Keywords: meta-analysis, upside-down pedagogy, teaching with cases, POGIL, mathematics education, evidence-based practice
Edrian Peter B. Villanueva
Maricar S. Prudente, PhD
Introduction
In recent years, pedagogical research has been focused on finding ways on how students’ achievement may be enhanced. One of the trends in education research is the implementation of evidence-based teaching (EBT) (Borrego & Henderson, 2014). The evidence-based practice was originally implemented in the fields of clinical medicine and nursing wherein the available empirical evidence in the literature is integrated into clinical practice (Groccia & Buskist, 2011). In the field of education, one way to implement this evidence-based approach is by employing various evidence-based instructional practices (EBIPs). EBIPs are approaches to teaching that have been empirically shown to be effective in promoting and developing students’ conceptual understanding (Burns & Ysseldyke, 2009; Sturtevant & Wheeler, 2019).
While there are a lot of teaching strategies available in the current literature that have been found to be effective in improving students’ achievement, to our knowledge, there is no existing list of EBIPs in mathematics. In the existing literature, the only available list of EBIPs is for Science, Technology, Engineering and Mathematics (STEM) in general (Sturtevant & Wheeler, 2019). Such a list of EBIPs in mathematics is deemed to be of importance for teachers since it can serve as a guide on how and why students’ mathematics proficiency is attained in a particular setting (Petty, 2009). The list is likewise important so teachers can easily choose and employ different teaching strategies that work.
Furthermore, within the realm of mathematics education, there exists a wide array of instructional approaches that can be classified as EBIPs. Given this extensive array, the present study narrows its focus to just three specific subsets of EBIPs. These subsets were identified as being the least commonly employed methods among mathematics educators, as indicated by our prior investigation (Villanueva & Prudente, 2022). The three underutilized EBIPs are Teaching with Cases (TWC), Process-Oriented Guided Inquiry Learning (POGIL), and Upside-down Pedagogy (UP). The rationale behind concentrating on these less-utilized EBIPs is to offer mathematics instructors insight into alternative and effective instructional strategies for incorporation into their classrooms. In this paper, when we refer to EBIP, we are specifically alluding to these three least-used practices. Presented in Table 1 are the definitions of TWC, POGIL, and UP.
Table 1
Definitions of the Least Used EBIPS by Mathematics Teachers
| EBIP | Definition |
| Teaching with Cases | A teaching approach that uses a case from a book, article, story, simple question, or a real-life problem with sufficient details that allow the students to analyze and come up with a? |
| Process-Oriented Guided Inquiry Learning | A student-centered pedagogical approach that emphasizes small group collaboration, guided inquiry, and active learning to promote deeper understanding and critical thinking in STEM education. |
| Upside-down Pedagogy | Also known as inverted or flipped learning, is an instructional approach where traditional classroom activities such as lectures are moved outside of class, and homework-like activities such as problem-solving and discussion occur inside the classroom, allowing for more active and interactive learning. |
As part of a much larger study, this systematic review aimed to collect substantial evidence which showcases the effectiveness of different pedagogical approaches in students’ mathematics performance. Regarding this, the conduct of meta-analysis, which is considered to be the highest and the most common form of establishing evidence in the evidence-based pyramid (Murad et al., 2016), was employed in this study.

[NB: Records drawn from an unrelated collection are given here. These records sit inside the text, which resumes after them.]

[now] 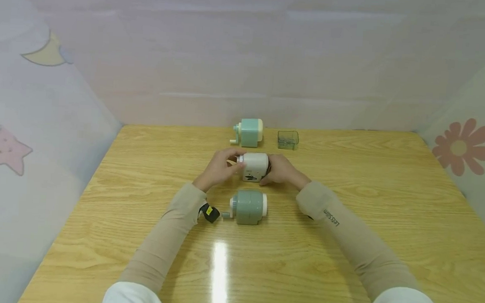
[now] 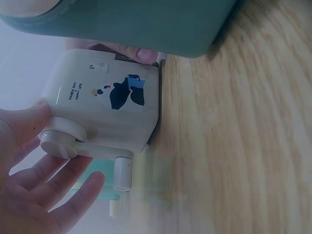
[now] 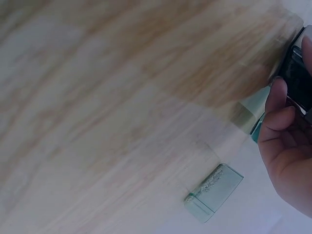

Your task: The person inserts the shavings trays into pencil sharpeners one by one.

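Observation:
A white crank pencil sharpener (image 1: 255,165) with a panda print stands on the table between both hands. My left hand (image 1: 219,170) holds its crank side. In the left wrist view the thumb rests against the body and the other fingers spread below the white crank (image 2: 100,150). My right hand (image 1: 282,169) grips the opposite end, fingers curled by a dark part (image 3: 296,78) of the sharpener. What exactly its fingertips grasp is partly hidden. Nearer to me, a grey-green pencil sharpener (image 1: 249,208) lies just below the hands.
Behind the hands is a light teal pencil sharpener (image 1: 249,133) with a cream end. To its right sits a clear greenish shavings drawer (image 1: 287,139), with shavings visible in the right wrist view. The wooden table (image 1: 350,162) meets a pale backdrop.

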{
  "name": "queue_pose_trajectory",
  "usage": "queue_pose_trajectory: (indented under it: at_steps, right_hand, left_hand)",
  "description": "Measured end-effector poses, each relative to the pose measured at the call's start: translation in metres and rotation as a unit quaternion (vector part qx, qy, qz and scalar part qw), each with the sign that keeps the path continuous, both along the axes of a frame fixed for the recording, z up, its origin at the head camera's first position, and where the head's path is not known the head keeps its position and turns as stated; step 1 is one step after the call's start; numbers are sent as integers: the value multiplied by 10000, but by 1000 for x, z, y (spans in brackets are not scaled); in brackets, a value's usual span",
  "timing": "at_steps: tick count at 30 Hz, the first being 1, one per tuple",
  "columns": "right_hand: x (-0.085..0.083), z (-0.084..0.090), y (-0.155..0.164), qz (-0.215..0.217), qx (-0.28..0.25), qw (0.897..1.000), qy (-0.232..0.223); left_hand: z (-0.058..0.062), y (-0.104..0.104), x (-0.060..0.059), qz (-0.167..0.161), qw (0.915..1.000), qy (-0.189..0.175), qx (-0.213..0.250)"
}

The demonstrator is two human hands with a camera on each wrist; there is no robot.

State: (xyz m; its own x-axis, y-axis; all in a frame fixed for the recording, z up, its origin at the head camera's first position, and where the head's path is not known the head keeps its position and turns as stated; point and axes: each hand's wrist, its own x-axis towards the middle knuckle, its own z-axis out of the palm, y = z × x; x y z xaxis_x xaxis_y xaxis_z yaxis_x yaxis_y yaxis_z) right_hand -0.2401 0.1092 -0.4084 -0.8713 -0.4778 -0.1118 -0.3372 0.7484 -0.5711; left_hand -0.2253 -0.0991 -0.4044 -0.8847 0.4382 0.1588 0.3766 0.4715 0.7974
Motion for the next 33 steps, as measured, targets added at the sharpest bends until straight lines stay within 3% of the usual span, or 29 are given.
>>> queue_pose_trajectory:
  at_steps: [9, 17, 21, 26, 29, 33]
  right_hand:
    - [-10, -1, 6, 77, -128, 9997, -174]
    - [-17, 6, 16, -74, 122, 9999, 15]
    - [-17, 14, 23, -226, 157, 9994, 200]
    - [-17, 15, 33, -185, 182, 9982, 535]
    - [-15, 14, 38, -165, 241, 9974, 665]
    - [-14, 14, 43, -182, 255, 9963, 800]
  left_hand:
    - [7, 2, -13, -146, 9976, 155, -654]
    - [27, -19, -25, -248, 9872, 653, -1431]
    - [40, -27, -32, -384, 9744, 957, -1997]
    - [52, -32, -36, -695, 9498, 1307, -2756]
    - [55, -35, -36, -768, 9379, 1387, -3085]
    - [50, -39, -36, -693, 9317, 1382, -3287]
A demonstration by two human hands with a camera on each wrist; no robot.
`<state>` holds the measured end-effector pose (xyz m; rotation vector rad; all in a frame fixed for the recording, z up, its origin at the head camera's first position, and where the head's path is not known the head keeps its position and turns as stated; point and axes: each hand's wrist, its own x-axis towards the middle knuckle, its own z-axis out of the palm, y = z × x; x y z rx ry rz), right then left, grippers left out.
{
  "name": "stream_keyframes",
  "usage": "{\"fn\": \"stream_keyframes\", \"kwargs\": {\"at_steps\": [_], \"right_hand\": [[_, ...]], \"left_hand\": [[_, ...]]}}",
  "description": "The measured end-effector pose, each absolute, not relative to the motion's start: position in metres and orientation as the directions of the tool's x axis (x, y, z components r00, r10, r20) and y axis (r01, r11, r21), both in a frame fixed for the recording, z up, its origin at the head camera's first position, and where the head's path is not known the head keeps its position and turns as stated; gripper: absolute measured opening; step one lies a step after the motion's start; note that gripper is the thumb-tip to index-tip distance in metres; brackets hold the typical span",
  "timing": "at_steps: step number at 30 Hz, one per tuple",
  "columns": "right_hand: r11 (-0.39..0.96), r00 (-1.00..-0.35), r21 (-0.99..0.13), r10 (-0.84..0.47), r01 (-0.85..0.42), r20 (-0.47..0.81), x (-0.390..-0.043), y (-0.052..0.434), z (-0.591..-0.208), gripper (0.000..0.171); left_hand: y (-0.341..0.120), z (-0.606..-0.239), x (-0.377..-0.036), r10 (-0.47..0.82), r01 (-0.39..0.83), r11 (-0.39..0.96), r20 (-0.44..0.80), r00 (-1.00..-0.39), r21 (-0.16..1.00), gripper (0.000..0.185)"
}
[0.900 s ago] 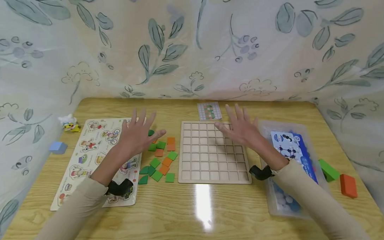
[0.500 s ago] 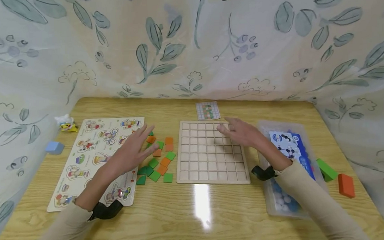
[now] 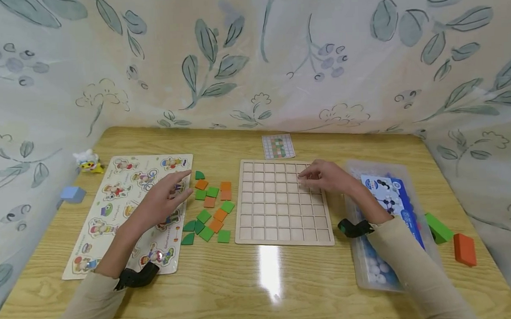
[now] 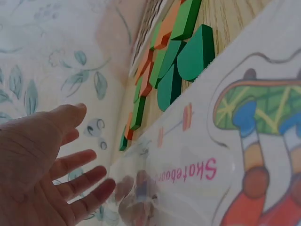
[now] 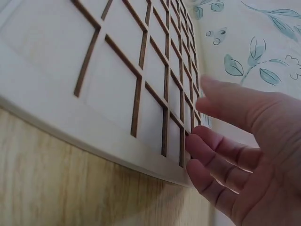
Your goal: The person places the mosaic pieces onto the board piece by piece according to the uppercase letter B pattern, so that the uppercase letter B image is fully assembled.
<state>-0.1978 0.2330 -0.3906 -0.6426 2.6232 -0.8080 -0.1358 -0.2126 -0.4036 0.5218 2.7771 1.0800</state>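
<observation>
"What does the left hand [image 3: 159, 203] do?"
"Fingers extended, thumb apart, it hovers over a cream picture board with printed figures [image 3: 124, 218]."
"And the right hand [image 3: 325, 176]?"
"Fingers loosely bent, thumb parted narrowly from them, at the right side of a pale wooden grid board [image 3: 271, 209]; contact, cannot tell."
"The green and orange tiles [image 3: 204, 215]?"
"Loose on the wood-grain table [image 3: 217, 285], between both boards."

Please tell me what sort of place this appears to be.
Probably a tabletop play or activity area: a wooden grid board, loose green and orange tiles and a picture board lie on the table.
</observation>
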Motion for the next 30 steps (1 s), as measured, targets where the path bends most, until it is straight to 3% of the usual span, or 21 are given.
{"fn": "stream_keyframes", "kwargs": {"at_steps": [7, 20, 30], "right_hand": [[0.725, -0.826, -0.591, -0.538, -0.354, -0.165, -0.198, 0.236, -0.396, 0.025], [0.723, -0.822, -0.594, -0.542, -0.352, -0.172, -0.198, 0.24, -0.404, 0.027], [0.709, -0.821, -0.615, -0.546, -0.345, -0.169, -0.199, 0.237, -0.403, 0.027]], "left_hand": [[-0.212, -0.407, -0.14, 0.42, 0.338, 0.667, 0.04, -0.906, 0.664, 0.048], [-0.206, -0.407, -0.162, 0.55, 0.41, 0.671, -0.045, -0.834, 0.618, 0.038], [-0.197, -0.403, -0.17, 0.531, 0.456, 0.768, -0.049, -0.846, 0.45, 0.032]]}}
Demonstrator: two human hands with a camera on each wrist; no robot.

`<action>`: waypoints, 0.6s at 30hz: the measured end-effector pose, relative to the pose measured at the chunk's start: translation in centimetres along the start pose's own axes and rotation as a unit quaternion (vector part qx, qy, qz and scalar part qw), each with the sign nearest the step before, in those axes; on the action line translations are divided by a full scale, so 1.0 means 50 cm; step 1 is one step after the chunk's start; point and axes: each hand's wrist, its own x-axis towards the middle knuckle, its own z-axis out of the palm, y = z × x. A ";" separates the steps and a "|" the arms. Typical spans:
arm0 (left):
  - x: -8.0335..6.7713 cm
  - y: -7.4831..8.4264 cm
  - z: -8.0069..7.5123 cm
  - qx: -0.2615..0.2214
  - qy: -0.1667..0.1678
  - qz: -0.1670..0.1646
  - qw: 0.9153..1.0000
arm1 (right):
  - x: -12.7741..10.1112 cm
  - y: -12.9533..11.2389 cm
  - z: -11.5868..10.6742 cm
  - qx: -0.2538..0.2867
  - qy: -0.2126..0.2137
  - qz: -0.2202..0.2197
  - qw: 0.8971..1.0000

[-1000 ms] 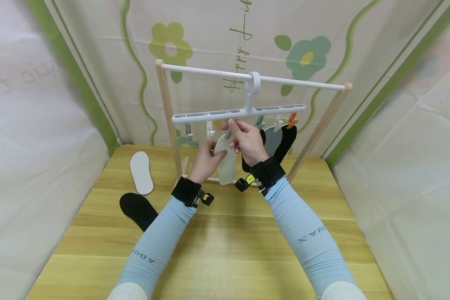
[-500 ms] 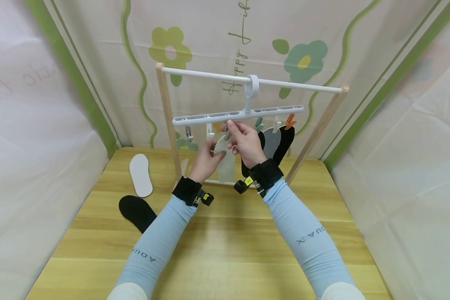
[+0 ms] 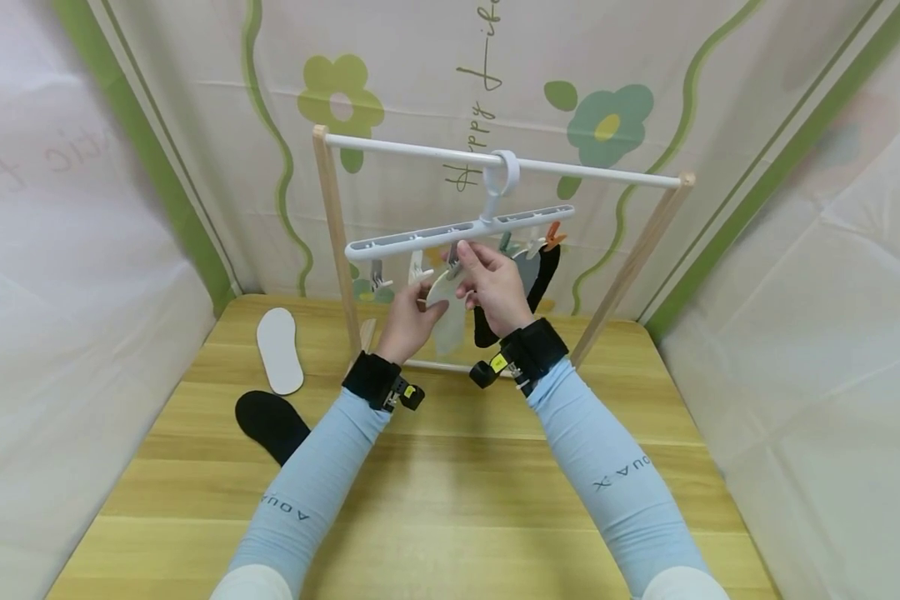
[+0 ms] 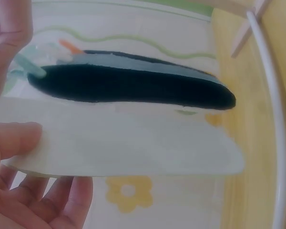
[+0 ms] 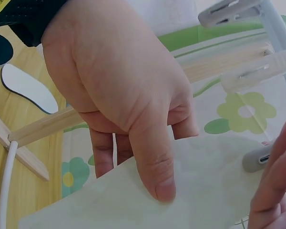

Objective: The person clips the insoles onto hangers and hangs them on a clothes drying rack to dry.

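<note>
Two hands meet under a white clip hanger (image 3: 457,233) on a wooden rack. The left hand (image 3: 408,321) pinches a cream insole (image 3: 444,321) by its edge; the right hand (image 3: 495,283) holds its top, apparently at a grey clip (image 3: 453,265). Black and white insoles lie on the bench (image 3: 450,467).

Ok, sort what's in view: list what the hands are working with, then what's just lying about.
In hand:
left hand, holding the cream insole
right hand, pinching a grey clip
white clip hanger

Lying about:
white insole and black insole on the table
grey and black insoles already clipped
</note>
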 end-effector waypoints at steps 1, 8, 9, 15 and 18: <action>0.000 0.000 0.000 0.002 0.001 0.001 1.000 | 0.000 0.000 0.000 0.000 -0.001 -0.001 1.000; -0.003 0.005 0.000 0.005 0.009 -0.002 1.000 | -0.005 -0.006 -0.002 0.004 0.005 0.002 1.000; -0.003 0.005 0.000 0.006 0.008 -0.002 1.000 | -0.007 -0.007 -0.003 0.004 0.008 0.002 1.000; -0.004 0.002 0.002 0.009 0.007 0.005 1.000 | -0.018 -0.014 -0.007 -0.014 0.021 0.002 1.000; -0.006 0.002 0.001 0.006 0.009 -0.001 1.000 | -0.025 -0.018 -0.011 -0.026 0.029 0.001 0.999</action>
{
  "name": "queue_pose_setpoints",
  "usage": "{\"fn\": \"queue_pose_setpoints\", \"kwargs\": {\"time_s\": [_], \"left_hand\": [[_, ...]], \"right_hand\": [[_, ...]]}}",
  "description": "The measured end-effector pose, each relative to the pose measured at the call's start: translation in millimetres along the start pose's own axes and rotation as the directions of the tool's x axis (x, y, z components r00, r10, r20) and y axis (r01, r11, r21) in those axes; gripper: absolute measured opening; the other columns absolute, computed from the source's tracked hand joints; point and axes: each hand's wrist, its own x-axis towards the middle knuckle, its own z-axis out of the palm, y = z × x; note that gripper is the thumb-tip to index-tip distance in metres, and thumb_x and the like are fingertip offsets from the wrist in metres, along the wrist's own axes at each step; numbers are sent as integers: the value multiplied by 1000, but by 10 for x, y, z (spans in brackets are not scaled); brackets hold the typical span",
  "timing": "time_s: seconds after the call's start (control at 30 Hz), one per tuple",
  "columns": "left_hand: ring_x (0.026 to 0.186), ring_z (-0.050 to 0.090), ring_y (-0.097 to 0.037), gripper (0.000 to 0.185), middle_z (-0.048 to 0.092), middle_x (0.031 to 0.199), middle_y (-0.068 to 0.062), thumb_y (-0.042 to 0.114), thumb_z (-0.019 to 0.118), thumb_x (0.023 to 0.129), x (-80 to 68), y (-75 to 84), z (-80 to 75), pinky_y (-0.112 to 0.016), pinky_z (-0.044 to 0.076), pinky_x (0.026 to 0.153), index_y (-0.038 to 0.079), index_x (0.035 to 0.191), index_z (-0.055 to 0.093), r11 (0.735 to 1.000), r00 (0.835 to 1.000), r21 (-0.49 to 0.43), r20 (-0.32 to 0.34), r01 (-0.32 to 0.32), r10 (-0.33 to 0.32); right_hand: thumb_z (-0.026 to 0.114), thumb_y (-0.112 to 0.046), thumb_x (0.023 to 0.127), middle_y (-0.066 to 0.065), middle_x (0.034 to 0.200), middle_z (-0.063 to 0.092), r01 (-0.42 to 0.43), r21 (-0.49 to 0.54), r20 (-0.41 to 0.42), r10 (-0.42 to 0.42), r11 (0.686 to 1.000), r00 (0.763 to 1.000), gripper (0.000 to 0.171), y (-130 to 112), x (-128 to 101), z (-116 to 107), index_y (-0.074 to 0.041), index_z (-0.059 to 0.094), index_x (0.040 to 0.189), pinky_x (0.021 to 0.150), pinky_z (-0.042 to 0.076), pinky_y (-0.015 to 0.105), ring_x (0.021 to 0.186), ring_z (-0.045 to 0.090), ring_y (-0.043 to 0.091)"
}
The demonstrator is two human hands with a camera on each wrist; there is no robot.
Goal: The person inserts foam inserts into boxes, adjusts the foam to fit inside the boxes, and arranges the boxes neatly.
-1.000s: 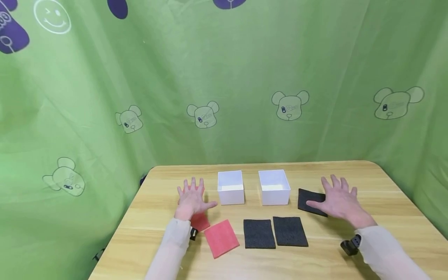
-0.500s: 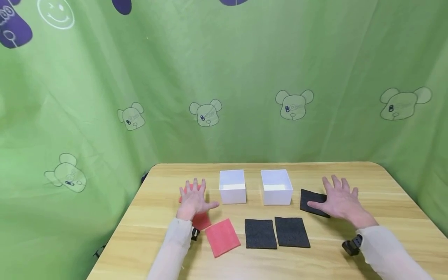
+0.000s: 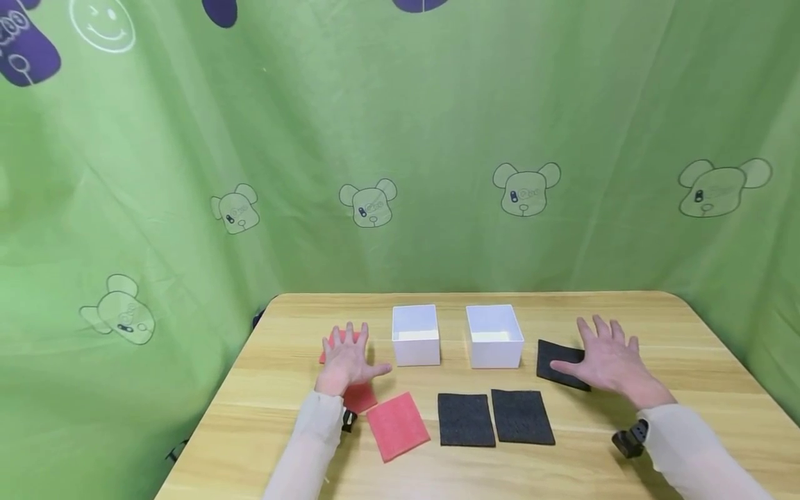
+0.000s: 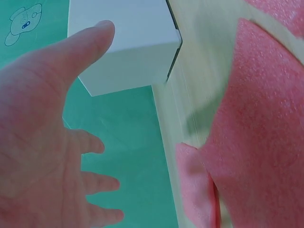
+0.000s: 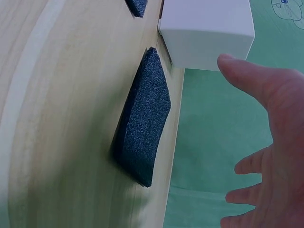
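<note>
My left hand [image 3: 347, 360], fingers spread, hovers over red foam squares on the left; one red square [image 3: 360, 396] shows below the palm and another [image 3: 332, 342] peeks out past the fingers. A further red square [image 3: 398, 426] lies to the right of my wrist. On the other side my right hand [image 3: 605, 359] is spread above a black foam square [image 3: 557, 364], partly covering it. In the right wrist view that black square [image 5: 145, 118] lies on the table apart from the fingers. Neither hand holds anything.
Two white open-topped boxes, a left one [image 3: 417, 353] and a right one [image 3: 496, 353], stand between the hands. Two more black squares, one [image 3: 466, 419] beside the other [image 3: 522, 417], lie in front of them. A green curtain [image 3: 437, 139] hangs behind the wooden table [image 3: 462, 479].
The head view has shifted slightly, so everything appears a little further right. Both hands keep their spread pose over the squares, and the squares and boxes stay in place.
</note>
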Motion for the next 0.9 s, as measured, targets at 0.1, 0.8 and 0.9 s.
{"fn": "queue_pose_setpoints", "kwargs": {"time_s": [0.1,0.8,0.9], "left_hand": [[136,15,-49,101,19,152,-24,68,59,77,-1,-50,11,-64,13,106,10,151,21,1000,1000,-19,-1,-10,10],[135,23,-40,94,24,150,-22,48,68,81,105,-549,22,-54,24,108,6,150,21,978,998,-204,40,-34,43],[135,25,-40,94,25,150,-22,48,69,81,152,-610,26,-55,28,105,6,150,21,978,998,-207,51,-30,41]], "right_hand": [[64,-66,75,44,138,18,34,30,-2,-34,999,999,110,8,35,26,14,25,140,93,13,76,121,13,66],[75,-46,77,34,145,21,131,454,76,-185,881,980,105,-198,465,202,6,17,147,96,31,65,125,29,53],[76,-43,77,32,147,19,122,504,100,-198,855,975,106,-222,516,231,3,14,149,97,31,64,128,26,52]]}}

This current study will be the first to investigate the factors that influence the overall effect of the abovementioned EBIPs. This would be helpful to analyze the trend in the literature about each least-used evidence-based instructional practice. Accordingly, this study aimed to provide a systematic analysis of the existing empirical studies on the effect on students’ mathematical achievement of different evidence-based instructional approaches. Specifically, this sought to answer the following questions:
- What is the level of effectiveness of evidence-based instructional practices on students’ mathematical content knowledge and math skills?
- What is the relative effectiveness of each evidence-based instructional practice compared to other EBIPs in mathematics?
- How do moderator variables influence the effects of EBIPs?
Design and Methods
Research Design
This study employed the meta-analysis research design. Meta-analysis is a technique of combining the empirical findings of previous research to create a synthesis of evidence (Basu, 2017). In the current study, the numerical findings from the empirical studies in the literature are pooled to arrive at an estimated effect of the EBIPs on students’ mathematics performance.
Inclusion and Exclusion Criteria
The following inclusion criteria needed to be met by each study to be considered for inclusion in this current meta-analysis.
- The publication date is from 2011 to 2020.
- Samples are students in basic education or K-12 curriculum.
- Research design is a quasi-experimental or experimental design where a group of participants that underwent an EBIP (treatment group) were compared against a control group (no treatment group).
- Either mathematics achievement or mathematics skills (critical thinking, problem-solving, logical thinking) are assessed in the study.
- Sufficient statistical data needed to compute for the effect size are present (mean, standard deviation, results of the tests of difference, effect size, and sample size).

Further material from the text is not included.